La Lujuriosa y el discurso
Debajo del hombre —que estaba en el palco—, los rayos de las plumas de las águilas de alas extendidas parecían señalar los caminos por donde se vertería la potencia de su voz. Análogo a esas piedras egipcias, donde las fuerzas que salen de Amón terminan en pequeñas manos, cada una portando el símbolo de la vida. De idéntica forma, las plumas verticales de las águilas de alas plegadas bajaban en férreos manojos de lanzas, semejantes a delgadas columnas que se introducían en los que aguardaban, potenciándolos y potenciándose a su vez. Toda la luz, todos los planos de energía que rodeaban al Monitor desde el mismo momento en que comenzaba su parlamento, eran como diamantes soldados que formasen un anfiteatro invertido en cuyo centro y fondo, de mosaicos vidriados, estuviera él de pie:
«¡Camaradas tecnócratas!
Cuando hace catorce años me hice cargo del poder, prometí transformar a este país en una súper potencia. ¿Acaso no he cumplido? ¿No valía la pena el tremendo sacrificio de estos años de lucha?».
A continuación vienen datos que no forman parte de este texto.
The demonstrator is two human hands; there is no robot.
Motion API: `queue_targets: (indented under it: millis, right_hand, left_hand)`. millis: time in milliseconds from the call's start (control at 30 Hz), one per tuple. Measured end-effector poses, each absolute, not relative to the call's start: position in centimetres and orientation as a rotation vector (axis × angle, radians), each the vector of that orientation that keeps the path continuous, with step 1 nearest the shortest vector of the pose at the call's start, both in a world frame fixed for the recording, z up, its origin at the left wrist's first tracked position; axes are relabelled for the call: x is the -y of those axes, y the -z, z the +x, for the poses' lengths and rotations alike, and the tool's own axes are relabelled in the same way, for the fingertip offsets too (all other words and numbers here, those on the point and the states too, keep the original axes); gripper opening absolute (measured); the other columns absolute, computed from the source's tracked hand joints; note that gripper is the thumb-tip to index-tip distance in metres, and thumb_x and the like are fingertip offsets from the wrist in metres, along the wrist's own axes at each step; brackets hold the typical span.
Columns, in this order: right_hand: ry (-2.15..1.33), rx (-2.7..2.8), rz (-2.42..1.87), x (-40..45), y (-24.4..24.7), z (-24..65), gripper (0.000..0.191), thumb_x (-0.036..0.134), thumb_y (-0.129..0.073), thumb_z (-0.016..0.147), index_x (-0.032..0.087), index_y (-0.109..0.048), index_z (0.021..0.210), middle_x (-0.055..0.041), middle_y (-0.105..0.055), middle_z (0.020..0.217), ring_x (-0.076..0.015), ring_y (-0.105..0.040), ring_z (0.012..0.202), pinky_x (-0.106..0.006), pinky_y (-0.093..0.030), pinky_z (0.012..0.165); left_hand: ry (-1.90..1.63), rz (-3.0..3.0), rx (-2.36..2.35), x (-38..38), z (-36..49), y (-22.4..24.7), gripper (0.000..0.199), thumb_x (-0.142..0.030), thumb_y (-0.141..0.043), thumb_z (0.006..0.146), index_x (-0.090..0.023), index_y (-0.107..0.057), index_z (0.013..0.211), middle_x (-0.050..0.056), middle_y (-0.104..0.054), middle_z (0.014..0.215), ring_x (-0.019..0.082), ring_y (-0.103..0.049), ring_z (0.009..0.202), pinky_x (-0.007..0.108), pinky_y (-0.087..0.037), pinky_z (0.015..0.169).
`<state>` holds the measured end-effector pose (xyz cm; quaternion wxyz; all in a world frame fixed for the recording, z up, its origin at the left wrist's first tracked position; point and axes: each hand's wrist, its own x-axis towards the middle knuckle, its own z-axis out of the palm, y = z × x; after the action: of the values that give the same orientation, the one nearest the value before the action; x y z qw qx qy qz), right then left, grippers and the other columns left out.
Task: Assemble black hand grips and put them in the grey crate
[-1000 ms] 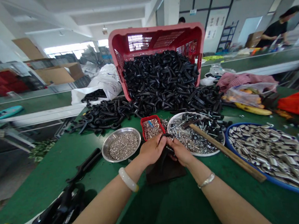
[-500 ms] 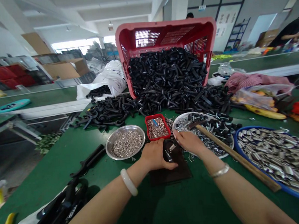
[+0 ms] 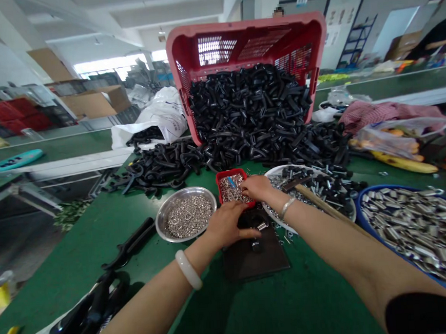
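My left hand [image 3: 225, 224] rests on a black plastic part [image 3: 252, 220] with a small metal spring showing in it, and that part sits on a dark rubber mat [image 3: 255, 259]. My right hand [image 3: 257, 187] reaches across to a small red tray [image 3: 223, 173], its fingertips over a heap of tiny metal pieces [image 3: 230, 189]. A blue-handled item lies among them. Whether those fingers hold a piece is hidden. A small dark fitting [image 3: 256, 245] lies on the mat below the hands.
A steel dish of silver rings [image 3: 188, 218] stands left of the mat. A white plate [image 3: 273, 172] holds bolts and black parts, with a wooden-handled hammer [image 3: 322, 200] across it. Right lies a blue-rimmed tray [image 3: 384, 211] of metal pieces. Behind rise a black heap [image 3: 258, 118] and a tipped red crate [image 3: 245, 34].
My right hand has moved from beside the black part to the red tray. My left hand has stayed on the part, which now sits lower on the mat.
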<state>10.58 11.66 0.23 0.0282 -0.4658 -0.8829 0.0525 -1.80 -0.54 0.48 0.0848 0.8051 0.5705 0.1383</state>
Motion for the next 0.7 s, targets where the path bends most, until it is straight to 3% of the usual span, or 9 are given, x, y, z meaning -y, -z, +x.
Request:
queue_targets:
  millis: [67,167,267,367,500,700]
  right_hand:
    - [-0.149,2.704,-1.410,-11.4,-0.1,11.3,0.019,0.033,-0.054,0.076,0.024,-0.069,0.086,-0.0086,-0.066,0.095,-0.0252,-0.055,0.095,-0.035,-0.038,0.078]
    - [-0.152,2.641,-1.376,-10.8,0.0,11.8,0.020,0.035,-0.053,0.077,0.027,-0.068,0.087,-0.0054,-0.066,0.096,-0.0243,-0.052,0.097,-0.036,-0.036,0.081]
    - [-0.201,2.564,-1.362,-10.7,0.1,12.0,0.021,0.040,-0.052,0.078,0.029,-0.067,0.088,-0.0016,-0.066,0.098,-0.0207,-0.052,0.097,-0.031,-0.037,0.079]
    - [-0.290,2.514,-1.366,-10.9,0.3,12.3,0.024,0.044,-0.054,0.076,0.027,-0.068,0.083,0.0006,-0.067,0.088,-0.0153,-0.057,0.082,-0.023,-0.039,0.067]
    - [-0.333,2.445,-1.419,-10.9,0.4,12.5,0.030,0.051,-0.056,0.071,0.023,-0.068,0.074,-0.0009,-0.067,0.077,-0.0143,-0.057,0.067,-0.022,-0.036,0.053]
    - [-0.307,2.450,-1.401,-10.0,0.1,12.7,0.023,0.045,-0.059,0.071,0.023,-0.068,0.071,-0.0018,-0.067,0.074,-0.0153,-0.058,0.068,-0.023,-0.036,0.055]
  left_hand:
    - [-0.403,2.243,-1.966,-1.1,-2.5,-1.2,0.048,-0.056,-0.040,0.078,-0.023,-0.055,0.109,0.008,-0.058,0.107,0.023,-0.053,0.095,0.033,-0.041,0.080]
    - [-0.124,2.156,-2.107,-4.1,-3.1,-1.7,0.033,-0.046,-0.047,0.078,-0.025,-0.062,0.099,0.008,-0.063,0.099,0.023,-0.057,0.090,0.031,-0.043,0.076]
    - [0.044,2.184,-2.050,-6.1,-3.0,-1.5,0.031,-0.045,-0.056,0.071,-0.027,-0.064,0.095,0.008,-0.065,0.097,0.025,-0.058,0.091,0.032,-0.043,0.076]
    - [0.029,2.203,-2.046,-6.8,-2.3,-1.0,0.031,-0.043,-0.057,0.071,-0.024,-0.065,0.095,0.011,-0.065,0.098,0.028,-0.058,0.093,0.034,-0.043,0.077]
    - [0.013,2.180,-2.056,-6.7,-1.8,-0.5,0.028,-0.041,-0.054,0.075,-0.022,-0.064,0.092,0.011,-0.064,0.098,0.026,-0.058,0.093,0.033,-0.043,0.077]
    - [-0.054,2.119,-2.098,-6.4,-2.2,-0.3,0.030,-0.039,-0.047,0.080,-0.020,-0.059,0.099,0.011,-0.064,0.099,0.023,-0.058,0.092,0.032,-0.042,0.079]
La Lujuriosa, perdida entre la multitud, escuchaba extasiada, pletórica de excitación sexual. Le entraron ganas de subir hasta donde estaba el hombre de la tarima y violarlo. Se decía a sí misma, mientras sentía que los pezones se le iban militarizando: «Lo voy a conocer algún día. Yo sé que sí». Pero no lo conoció jamás. Él, por su parte, nunca llegó a enterarse de su existencia. Si no se la habría llevado. No por ser Monitor estaba libre de las barreras de los desgastes y desencuentros que rodean a todo ser humano. Monitor, toda su vida —aun antes de ser Jefe de Estado—, había soportado el bombardeo temporal de los anti-Mozart.
Es la indestructibilidad de tu tragedia, señor.